Exercise:
Your output should be exactly the lines from the one containing "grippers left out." through the final line of the records, both included, with every picture left out.

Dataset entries
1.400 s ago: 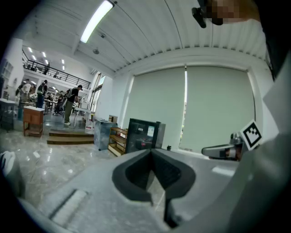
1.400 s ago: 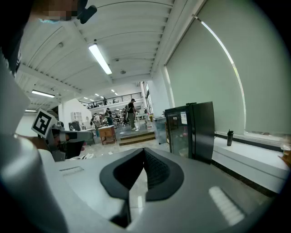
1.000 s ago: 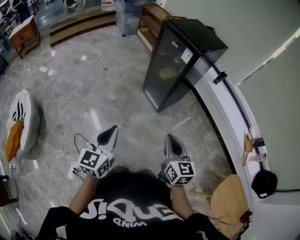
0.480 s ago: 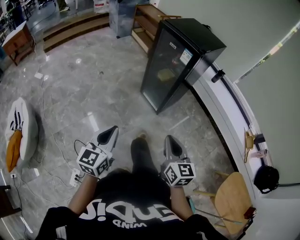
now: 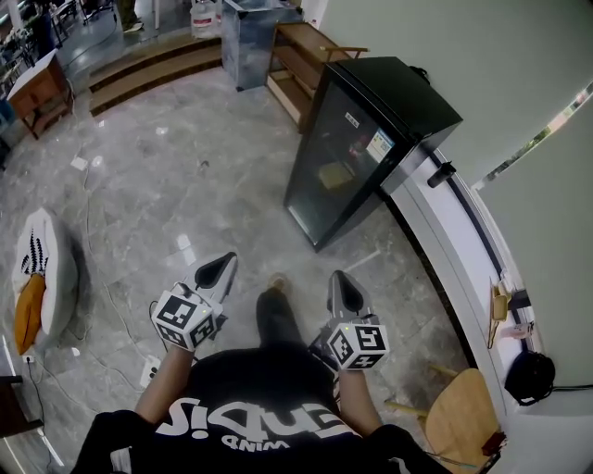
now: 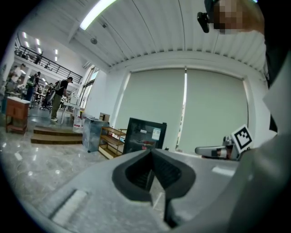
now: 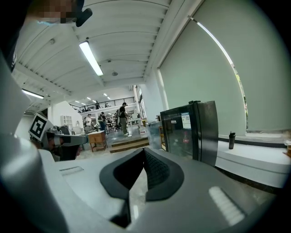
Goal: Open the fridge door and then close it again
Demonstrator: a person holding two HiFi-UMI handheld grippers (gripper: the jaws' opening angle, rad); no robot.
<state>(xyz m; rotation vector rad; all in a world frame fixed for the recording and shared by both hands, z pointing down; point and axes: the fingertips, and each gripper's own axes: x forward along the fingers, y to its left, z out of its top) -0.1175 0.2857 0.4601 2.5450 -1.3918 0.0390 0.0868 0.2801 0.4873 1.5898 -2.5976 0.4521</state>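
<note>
A black fridge (image 5: 361, 148) with a glass door stands shut against the white ledge at the right wall. It also shows ahead in the left gripper view (image 6: 144, 136) and in the right gripper view (image 7: 188, 129). My left gripper (image 5: 225, 261) and right gripper (image 5: 338, 275) are held side by side at waist height, pointing toward the fridge and well short of it. In both gripper views the left gripper (image 6: 151, 150) and the right gripper (image 7: 144, 149) have their jaws together with nothing between them. The person's leg (image 5: 276, 315) is stepping between the two grippers.
A wooden shelf (image 5: 301, 56) and a metal bin (image 5: 248, 28) stand behind the fridge, with steps (image 5: 153, 65) beyond. A wooden chair (image 5: 460, 417) is at the lower right, a white cushion (image 5: 42, 264) at the left. Cables and a power strip (image 5: 148, 370) lie on the marble floor.
The person has stepped forward: a leg now shows between the grippers, and both grippers have been carried toward the fridge, which sits a little nearer in view. Jaws stay together.
</note>
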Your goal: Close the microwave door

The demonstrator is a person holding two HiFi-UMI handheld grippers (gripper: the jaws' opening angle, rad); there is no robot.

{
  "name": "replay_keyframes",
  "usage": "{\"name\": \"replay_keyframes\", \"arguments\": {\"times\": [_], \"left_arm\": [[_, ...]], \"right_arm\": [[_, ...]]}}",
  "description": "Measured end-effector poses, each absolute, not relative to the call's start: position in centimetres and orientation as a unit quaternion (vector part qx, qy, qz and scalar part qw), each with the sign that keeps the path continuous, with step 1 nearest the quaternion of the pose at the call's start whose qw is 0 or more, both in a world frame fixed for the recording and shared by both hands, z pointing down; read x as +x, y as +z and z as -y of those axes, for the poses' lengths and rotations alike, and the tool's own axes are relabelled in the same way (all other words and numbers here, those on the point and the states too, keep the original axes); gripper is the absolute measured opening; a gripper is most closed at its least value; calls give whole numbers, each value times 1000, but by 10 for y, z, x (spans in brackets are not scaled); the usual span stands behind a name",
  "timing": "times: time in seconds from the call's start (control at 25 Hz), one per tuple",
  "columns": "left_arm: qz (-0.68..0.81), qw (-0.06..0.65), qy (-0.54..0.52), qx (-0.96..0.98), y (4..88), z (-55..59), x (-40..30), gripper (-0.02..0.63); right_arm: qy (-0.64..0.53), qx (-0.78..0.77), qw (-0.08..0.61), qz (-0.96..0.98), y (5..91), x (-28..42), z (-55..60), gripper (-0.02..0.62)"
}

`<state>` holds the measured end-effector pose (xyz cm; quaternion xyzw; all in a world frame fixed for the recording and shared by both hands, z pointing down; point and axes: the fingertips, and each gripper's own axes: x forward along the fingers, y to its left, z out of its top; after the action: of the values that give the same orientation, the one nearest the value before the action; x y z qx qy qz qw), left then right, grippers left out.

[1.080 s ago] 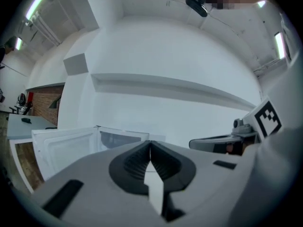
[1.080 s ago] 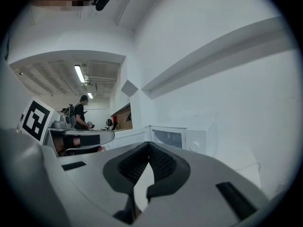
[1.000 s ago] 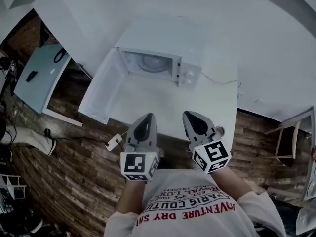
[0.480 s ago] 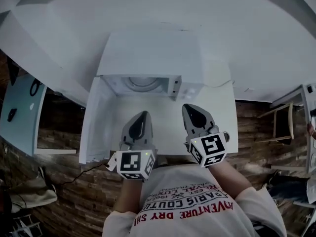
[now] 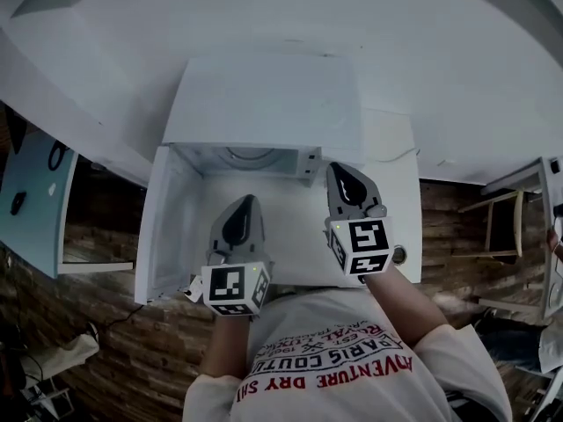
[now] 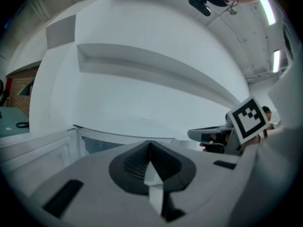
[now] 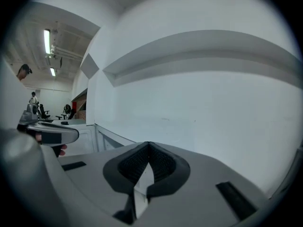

Problem solution:
`<state>` holds the measured end-effector pose (xyz cm; quaternion xyzw; all in a world frame fixed for the recording and shared by both hands, z pointing down; point and axes: the fingertips, and each gripper's own axes: x forward along the fingers, y to its left, z out of its top; after the action: of the values that give the same orientation, the one nearest the value before the action; x y z qx qy qz qw), left then right, grippers left out.

[1.080 s ago] 
[1.080 s ago] 
[1.000 s ago] 
[0.480 s ago] 
[now] 
[now] 
[now] 

Response complete; there is no more output.